» **YOUR INSTRUCTIONS**:
Nothing after the line containing "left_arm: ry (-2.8" belongs in the answer; write out exactly every line from the start of the material up to it, including it.

━━━━━━━━━━━━━━━━━━━━━━━━━━━━━━

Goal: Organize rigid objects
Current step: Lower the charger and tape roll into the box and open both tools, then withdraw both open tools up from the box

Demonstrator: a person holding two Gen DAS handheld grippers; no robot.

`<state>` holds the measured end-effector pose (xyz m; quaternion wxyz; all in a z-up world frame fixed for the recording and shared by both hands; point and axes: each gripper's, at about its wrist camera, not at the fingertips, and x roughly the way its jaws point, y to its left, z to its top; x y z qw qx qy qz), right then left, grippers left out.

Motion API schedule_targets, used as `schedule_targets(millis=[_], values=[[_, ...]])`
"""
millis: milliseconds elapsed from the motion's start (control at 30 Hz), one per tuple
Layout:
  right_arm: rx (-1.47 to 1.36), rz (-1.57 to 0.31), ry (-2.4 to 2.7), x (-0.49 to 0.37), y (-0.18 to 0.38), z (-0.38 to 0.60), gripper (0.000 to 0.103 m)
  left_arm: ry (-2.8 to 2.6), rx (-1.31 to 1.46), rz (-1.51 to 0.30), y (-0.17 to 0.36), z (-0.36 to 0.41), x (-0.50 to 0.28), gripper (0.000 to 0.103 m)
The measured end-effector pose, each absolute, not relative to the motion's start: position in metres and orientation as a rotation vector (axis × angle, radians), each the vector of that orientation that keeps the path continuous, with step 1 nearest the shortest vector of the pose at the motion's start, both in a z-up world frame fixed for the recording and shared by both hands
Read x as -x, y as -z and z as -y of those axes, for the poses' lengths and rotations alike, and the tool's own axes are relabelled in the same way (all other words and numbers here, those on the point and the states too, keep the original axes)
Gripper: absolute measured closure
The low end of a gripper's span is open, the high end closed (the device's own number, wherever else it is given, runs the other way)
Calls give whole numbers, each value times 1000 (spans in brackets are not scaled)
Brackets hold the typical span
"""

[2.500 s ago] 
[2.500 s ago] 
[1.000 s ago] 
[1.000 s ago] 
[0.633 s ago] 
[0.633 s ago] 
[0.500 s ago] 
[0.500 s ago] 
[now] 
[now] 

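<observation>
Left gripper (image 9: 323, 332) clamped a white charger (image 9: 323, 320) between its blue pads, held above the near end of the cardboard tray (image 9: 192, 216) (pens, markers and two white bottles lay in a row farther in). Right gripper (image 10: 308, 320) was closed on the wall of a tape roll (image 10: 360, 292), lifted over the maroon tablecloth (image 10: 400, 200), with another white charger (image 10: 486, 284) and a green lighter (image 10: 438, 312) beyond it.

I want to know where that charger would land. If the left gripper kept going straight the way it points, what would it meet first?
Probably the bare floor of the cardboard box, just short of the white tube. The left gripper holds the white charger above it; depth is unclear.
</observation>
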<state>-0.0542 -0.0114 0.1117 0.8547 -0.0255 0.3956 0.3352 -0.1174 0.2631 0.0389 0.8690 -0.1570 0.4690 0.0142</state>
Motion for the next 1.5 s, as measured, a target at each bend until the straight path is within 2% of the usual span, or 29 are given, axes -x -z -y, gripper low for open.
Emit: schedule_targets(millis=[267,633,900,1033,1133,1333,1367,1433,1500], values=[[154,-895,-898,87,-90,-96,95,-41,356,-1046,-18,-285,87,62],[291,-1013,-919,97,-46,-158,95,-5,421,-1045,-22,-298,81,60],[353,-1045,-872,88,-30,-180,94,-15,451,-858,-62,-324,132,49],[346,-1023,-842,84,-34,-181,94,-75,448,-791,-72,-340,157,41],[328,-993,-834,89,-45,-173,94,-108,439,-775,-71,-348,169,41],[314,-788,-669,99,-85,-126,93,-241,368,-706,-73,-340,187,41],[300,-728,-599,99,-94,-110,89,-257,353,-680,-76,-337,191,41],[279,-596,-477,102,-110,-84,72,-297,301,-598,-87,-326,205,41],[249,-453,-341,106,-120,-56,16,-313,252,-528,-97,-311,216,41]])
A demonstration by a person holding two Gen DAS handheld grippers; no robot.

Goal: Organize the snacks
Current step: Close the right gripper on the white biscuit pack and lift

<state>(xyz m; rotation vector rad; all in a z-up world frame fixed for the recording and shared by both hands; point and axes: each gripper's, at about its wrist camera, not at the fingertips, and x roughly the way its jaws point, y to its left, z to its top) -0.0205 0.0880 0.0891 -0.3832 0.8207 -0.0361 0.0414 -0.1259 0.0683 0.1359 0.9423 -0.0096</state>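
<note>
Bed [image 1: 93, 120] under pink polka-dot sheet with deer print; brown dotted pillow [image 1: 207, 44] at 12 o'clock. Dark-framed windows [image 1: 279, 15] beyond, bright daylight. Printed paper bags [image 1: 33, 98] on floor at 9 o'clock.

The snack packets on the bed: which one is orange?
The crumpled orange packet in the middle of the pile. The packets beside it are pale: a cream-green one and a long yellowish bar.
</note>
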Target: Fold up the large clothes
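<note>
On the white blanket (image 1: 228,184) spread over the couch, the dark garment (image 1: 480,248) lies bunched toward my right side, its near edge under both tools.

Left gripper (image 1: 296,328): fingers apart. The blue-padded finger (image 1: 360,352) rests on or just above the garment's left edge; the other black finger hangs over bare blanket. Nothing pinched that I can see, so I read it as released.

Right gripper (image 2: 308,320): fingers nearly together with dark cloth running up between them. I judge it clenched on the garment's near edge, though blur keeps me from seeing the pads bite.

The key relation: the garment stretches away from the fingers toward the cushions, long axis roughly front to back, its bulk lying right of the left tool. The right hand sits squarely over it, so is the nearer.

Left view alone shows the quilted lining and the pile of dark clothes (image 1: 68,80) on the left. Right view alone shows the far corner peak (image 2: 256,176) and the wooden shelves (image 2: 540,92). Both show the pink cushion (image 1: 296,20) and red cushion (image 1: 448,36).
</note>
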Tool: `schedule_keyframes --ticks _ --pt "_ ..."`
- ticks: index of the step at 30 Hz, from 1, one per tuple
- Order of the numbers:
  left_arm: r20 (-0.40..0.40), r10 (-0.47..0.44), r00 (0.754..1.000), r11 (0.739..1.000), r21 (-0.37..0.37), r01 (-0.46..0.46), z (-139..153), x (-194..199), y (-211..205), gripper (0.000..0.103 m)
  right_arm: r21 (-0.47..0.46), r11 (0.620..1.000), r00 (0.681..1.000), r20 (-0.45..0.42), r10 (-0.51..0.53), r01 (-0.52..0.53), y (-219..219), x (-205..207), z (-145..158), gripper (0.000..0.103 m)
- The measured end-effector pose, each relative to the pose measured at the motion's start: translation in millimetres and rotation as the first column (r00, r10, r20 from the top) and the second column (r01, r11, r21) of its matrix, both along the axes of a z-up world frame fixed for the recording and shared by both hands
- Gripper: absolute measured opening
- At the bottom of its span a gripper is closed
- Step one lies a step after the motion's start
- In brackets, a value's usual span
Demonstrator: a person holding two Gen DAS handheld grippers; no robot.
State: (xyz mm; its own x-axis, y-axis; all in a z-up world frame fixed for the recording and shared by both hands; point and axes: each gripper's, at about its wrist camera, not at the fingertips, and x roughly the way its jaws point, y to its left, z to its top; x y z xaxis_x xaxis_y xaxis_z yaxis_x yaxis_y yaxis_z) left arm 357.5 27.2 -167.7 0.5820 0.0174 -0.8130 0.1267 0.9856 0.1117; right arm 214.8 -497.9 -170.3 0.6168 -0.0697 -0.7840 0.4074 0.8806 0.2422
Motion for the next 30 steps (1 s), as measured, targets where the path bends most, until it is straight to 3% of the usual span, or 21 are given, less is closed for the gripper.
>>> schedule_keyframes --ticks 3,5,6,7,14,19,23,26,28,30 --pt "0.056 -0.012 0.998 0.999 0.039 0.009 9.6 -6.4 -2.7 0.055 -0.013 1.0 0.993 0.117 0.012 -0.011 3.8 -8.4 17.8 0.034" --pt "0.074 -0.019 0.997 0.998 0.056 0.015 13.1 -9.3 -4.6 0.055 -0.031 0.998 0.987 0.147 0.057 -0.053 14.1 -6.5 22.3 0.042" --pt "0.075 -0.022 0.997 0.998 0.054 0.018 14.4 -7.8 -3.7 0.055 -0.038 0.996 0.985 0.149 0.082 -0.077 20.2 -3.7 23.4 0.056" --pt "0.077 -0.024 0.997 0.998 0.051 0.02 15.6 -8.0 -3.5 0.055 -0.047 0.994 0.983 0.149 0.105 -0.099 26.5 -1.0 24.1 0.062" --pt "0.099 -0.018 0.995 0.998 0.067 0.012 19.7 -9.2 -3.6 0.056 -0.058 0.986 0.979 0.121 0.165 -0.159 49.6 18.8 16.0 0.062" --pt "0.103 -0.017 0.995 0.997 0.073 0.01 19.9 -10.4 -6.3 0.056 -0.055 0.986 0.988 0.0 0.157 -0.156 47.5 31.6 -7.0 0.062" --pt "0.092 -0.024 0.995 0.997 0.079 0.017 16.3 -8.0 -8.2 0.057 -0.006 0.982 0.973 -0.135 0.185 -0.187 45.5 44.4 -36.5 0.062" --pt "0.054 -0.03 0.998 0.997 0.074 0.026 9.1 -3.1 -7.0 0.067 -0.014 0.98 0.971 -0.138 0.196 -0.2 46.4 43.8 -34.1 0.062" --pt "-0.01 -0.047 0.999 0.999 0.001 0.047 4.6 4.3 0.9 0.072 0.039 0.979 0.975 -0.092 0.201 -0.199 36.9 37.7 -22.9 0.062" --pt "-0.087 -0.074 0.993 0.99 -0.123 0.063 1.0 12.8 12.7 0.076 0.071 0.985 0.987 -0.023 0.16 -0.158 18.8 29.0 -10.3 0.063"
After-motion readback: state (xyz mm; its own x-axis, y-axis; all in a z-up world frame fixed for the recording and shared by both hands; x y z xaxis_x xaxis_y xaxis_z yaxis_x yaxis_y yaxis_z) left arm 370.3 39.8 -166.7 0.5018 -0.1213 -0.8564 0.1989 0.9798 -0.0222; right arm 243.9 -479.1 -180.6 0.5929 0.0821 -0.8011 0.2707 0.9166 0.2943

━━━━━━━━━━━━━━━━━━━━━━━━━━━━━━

» **TASK SOLUTION**:
Goal: Organize rigid objects
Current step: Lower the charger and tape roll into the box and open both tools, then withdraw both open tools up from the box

Demonstrator: a person holding two Gen DAS handheld grippers; no robot.

`<state>` holds the measured end-effector pose (xyz m; quaternion wxyz; all in a z-up world frame fixed for the recording and shared by both hands; point and axes: each gripper's, at about its wrist camera, not at the fingertips, and x roughly the way its jaws point, y to its left, z to its top; x y z qw qx qy qz), right then left, grippers left out.

Motion API schedule_targets, used as `schedule_targets(millis=[_], values=[[_, ...]])`
"""
millis: milliseconds elapsed from the motion's start (control at 30 Hz), one per tuple
Layout:
  right_arm: rx (-1.47 to 1.36), rz (-1.57 to 0.31), ry (-2.4 to 2.7), x (-0.49 to 0.37), y (-0.18 to 0.38), z (-0.38 to 0.60), gripper (0.000 to 0.103 m)
  left_arm: ry (-2.8 to 2.6), rx (-1.31 to 1.46), rz (-1.51 to 0.30), y (-0.17 to 0.36), z (-0.36 to 0.41), x (-0.50 to 0.28), gripper (0.000 to 0.103 m)

There is nothing else to this exercise.